*** Collected material Section Begins ***

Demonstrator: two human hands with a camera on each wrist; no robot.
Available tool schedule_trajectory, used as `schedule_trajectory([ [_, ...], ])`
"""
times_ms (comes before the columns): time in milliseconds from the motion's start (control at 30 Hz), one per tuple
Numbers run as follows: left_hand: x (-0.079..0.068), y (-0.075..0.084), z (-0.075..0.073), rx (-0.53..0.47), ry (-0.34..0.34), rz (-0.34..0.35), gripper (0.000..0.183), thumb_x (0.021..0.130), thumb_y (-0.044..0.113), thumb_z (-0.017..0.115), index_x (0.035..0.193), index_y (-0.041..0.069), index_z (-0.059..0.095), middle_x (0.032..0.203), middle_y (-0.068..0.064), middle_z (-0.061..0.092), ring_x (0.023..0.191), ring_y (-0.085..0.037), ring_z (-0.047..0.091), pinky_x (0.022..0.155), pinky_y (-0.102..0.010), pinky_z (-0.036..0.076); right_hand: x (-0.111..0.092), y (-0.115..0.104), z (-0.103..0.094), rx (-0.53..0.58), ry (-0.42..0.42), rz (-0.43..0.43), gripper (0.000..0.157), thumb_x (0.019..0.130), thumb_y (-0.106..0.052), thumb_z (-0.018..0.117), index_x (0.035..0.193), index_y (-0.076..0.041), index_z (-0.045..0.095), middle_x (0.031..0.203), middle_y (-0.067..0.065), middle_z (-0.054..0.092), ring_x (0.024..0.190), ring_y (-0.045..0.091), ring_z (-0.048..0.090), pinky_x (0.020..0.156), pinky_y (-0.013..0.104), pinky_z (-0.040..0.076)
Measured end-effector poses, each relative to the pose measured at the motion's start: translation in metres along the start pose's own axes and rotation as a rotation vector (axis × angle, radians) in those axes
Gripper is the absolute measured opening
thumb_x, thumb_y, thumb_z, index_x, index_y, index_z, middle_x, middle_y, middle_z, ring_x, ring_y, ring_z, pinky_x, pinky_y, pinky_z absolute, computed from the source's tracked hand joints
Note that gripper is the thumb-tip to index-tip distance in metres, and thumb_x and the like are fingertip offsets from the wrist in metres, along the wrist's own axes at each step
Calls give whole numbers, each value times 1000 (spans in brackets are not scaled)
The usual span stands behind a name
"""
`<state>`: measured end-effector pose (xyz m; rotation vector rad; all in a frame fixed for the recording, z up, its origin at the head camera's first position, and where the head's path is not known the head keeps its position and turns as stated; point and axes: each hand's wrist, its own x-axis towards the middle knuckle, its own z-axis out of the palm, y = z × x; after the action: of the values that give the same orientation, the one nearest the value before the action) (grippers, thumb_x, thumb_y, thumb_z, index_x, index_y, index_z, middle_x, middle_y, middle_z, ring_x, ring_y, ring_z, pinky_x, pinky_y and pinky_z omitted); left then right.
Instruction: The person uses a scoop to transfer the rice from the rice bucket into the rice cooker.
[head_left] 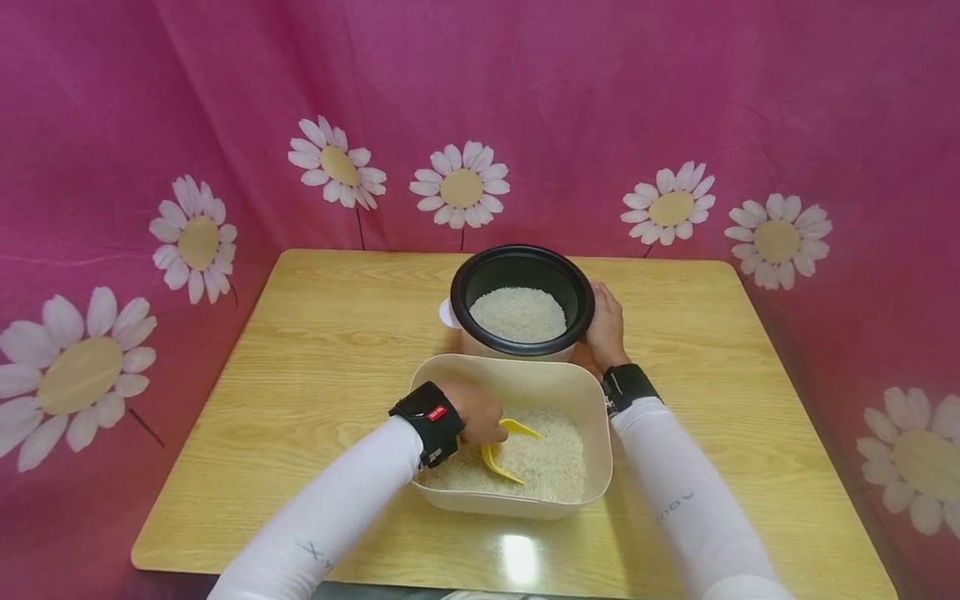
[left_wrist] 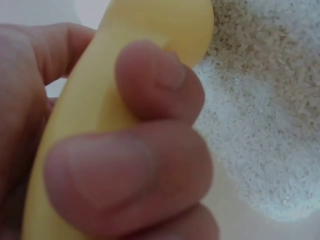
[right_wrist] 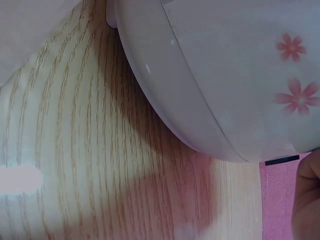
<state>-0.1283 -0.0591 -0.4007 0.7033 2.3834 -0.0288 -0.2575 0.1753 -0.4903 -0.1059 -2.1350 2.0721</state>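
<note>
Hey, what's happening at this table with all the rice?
A person is working with rice at a wooden table. Their left hand grips a yellow scoop, its bowl down in the rice of a beige tub. Their right hand rests against the side of a rice cooker just behind the tub. The cooker's black inner pot already holds a layer of white rice.

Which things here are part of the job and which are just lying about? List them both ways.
In use: yellow scoop, held by left hand; tub of rice; rice cooker, steadied by right hand.

Lying about: nothing loose; only the table and flowered cloth behind.
</note>
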Motion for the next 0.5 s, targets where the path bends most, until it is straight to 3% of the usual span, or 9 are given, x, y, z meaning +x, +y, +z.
schedule_trajectory([
  [267, 0, -1, 2, -18, 20, 2, 48, 98, 43, 57, 56, 19, 55, 55, 9, 46, 61, -14, 49, 64, -31, 34, 1, 0, 0, 13, 2, -15, 31, 113, -34, 34, 100, -28, 62, 89, -14, 58, 87, 3, 53, 80, 15, 46],
  [500, 7, -3, 7, 22, 27, -4, 49, 97, 44, 57, 55, 19, 56, 55, 8, 48, 61, -14, 50, 66, -33, 37, 1, 3, 0, 7, -6, -12, 31, 113, -35, 34, 102, -29, 62, 90, -14, 58, 87, 3, 53, 79, 15, 46],
])
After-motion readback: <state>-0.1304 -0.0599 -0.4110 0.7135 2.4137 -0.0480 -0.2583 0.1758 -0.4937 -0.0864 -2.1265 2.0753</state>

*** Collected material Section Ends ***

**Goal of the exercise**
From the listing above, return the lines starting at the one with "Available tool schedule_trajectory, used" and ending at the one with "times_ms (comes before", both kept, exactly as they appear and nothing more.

**Expected answer**
Available tool schedule_trajectory, used as `schedule_trajectory([ [_, ...], ])`
"""
times_ms (comes before the columns): time in milliseconds from the motion's start (control at 30 Hz), one per tuple

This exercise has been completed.